An officer brought in our bags, and another wearing white gloves went through everything. I sat holding the handkerchief, relieved I was not asked to surrender it. An interrogator brought me a black coffee on an oval tray with an inlay of a blue butterfly and entered the commander’s office. I could see Fred’s profile. After a time they all came out. They seemed in amiable spirits. The commander gave Fred a manly embrace and we were placed in a private car. Neither of us said a word as we pulled into the capital city of Cayenne. Fred had the address of a hotel given to him by the commander. We were dropped off at the foot of a hill. It’s somewhere up there, the driver motioned, and we carried our bags up the stone steps.

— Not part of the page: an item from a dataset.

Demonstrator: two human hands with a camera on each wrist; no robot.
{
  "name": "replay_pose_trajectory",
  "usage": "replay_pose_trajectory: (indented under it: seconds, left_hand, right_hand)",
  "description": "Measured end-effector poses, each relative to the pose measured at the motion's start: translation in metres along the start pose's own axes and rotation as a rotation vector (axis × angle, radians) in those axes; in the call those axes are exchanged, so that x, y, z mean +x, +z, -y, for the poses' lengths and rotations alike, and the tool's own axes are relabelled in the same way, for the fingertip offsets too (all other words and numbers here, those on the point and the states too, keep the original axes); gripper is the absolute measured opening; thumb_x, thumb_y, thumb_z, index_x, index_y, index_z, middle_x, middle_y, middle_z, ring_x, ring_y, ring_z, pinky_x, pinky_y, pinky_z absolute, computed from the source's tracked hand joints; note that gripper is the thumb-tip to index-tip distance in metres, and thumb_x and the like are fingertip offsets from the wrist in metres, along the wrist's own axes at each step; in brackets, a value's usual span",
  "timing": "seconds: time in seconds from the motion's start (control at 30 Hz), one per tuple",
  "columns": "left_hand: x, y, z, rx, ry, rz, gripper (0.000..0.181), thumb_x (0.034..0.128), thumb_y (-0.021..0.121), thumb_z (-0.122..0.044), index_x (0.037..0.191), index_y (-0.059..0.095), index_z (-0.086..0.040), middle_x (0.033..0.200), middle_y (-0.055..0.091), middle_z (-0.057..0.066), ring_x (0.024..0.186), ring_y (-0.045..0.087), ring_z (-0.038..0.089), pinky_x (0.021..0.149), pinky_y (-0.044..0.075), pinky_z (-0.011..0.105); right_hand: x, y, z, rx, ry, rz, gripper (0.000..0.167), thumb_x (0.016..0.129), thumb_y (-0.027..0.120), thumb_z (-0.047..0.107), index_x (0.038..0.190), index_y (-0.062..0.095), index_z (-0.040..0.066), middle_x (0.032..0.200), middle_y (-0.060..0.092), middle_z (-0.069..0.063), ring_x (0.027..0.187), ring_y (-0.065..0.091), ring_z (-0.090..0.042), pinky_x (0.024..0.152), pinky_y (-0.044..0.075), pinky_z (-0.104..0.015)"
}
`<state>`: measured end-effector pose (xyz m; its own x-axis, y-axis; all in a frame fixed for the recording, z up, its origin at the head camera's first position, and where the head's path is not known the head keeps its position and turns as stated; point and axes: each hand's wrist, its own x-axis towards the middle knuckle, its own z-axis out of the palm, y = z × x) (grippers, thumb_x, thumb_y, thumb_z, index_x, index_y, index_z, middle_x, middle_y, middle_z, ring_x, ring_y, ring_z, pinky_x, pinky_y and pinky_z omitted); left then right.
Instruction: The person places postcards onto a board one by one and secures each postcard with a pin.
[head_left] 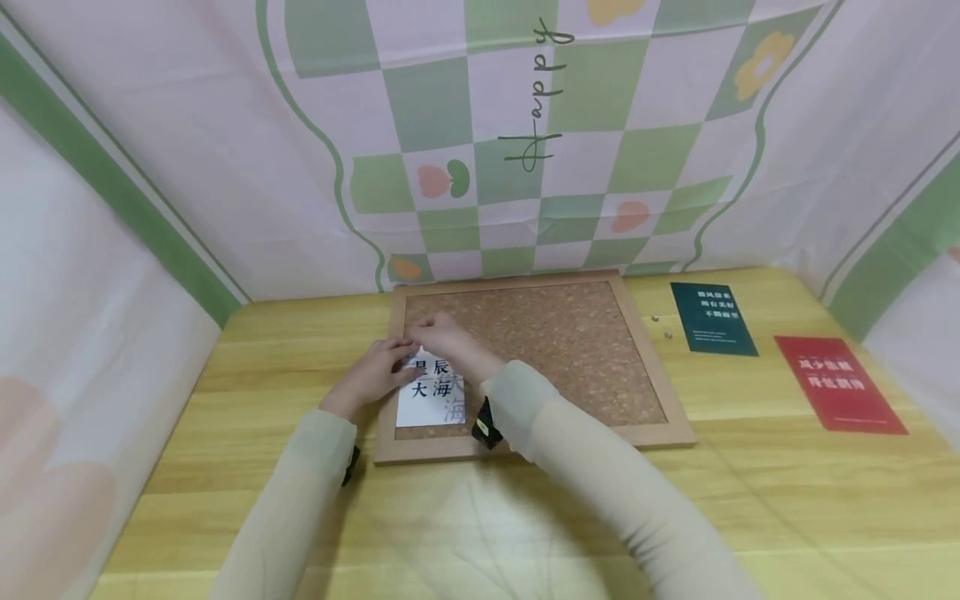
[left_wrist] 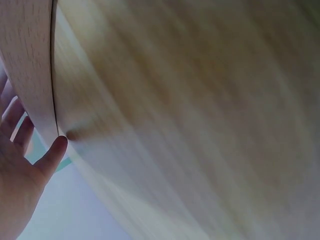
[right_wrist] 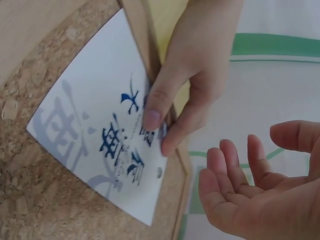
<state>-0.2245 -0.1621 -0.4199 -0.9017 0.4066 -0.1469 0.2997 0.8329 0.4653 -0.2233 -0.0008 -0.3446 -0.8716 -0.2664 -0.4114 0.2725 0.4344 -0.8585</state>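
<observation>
A white card (head_left: 423, 410) with dark and grey printed characters lies on the left part of a wood-framed cork board (head_left: 570, 358). My left hand (head_left: 372, 372) rests on the card's left side; in the right wrist view its thumb (right_wrist: 152, 120) presses on the printed face. A small metallic pin (right_wrist: 159, 172) shows near one edge of the card. Over the card's top end is my right hand (head_left: 447, 340). Its fingers (right_wrist: 257, 152) look loosely bent and apart from the card in the right wrist view, with nothing visible between them.
Two small shiny pins (head_left: 661, 326) lie on the wooden table (head_left: 285, 358), right of the board. Beyond them are a dark green card (head_left: 712, 321) and a red card (head_left: 840, 383). Patterned fabric (head_left: 510, 192) hangs behind and at the sides.
</observation>
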Motion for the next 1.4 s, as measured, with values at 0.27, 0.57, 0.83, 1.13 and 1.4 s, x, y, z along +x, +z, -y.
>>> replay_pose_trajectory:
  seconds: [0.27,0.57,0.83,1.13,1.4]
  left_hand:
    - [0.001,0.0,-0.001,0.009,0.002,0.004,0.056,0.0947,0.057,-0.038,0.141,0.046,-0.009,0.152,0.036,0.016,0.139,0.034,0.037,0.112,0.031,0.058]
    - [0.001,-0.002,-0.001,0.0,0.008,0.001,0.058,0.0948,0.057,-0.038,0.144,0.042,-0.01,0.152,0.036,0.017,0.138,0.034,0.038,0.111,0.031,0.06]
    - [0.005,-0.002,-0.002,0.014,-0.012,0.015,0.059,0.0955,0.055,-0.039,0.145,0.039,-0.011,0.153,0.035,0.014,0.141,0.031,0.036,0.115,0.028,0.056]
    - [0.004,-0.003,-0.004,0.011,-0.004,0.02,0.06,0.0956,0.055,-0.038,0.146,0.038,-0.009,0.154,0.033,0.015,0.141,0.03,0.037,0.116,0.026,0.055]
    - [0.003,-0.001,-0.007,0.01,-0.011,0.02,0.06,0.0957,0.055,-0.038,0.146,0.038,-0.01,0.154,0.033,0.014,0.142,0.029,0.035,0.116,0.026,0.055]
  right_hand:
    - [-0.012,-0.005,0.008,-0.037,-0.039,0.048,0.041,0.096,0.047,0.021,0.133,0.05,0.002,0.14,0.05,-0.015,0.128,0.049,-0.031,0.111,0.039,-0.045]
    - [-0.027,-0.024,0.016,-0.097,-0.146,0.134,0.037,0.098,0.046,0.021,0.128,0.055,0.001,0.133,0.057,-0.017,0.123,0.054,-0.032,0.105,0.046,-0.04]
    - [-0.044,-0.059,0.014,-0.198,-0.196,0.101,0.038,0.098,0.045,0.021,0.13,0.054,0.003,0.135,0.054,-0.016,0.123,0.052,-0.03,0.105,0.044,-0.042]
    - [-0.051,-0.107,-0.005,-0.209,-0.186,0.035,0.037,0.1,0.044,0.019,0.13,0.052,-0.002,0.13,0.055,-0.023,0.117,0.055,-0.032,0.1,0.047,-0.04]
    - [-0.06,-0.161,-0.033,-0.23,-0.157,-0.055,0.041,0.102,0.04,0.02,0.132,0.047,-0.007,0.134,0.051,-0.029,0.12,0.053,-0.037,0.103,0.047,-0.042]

—What did you two talk about? I asked.
—I really can’t say for sure, he only spoke French.
—How did you communicate?
—Cognac.
Fred seemed deep in thought.
—I know that you are concerned about the fate of the driver, he said, but it’s out of our hands. He placed us in real jeopardy and in the end my concern was for you.
—Oh, I wasn’t afraid.
—Yes, he said, that’s why I was concerned.
The hotel was to our liking. We drank French brandy from a paper sack and slept wrapped in layers of mosquito netting. In the morning we explored Cayenne. It was Carnival time, and the city was all but deserted. Overcrowded ferries departed for Devil’s Island. Calypso music poured from a mammoth disco in the shape of an armadillo. There were a few small souvenir stands with identical fare: thin, red blankets made in China and metallic blue raincoats. But mostly there were lighters, all kinds of lighters, with images of parrots, spaceships, and men of the Foreign Legion. There was nothing much to keep one there, yet we stayed in Cayenne until our anniversary as if bewitched.
On our last Sunday, women in bright dresses and men in top hats were celebrating the end of Carnival. Following their makeshift parade on foot, we ended up at Rémire-Montjoly, a commune southeast of the city. The revelers dispersed. Fred and I stood mesmerized by the emptiness of the long, sweeping beaches. It was a perfect day for our anniversary and I couldn’t help thinking it was the perfect spot for a beach café. Fred went on before me, whistling to a black dog somewhat up ahead. There was no sign of his master. Fred threw a stick into the water and the dog fetched it. I knelt down in the sand and sketched out plans for an imaginary café with my finger.